Every line of the material must be reproduced exactly.

"""

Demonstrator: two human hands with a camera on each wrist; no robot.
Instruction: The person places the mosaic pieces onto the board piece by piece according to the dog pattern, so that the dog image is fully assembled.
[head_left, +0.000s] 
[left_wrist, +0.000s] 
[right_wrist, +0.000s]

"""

- _TASK OUTPUT_
Demonstrator: two human hands with a camera on each wrist; no robot.
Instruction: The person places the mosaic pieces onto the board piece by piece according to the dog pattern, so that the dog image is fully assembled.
[head_left, +0.000s] 
[left_wrist, +0.000s] 
[right_wrist, +0.000s]

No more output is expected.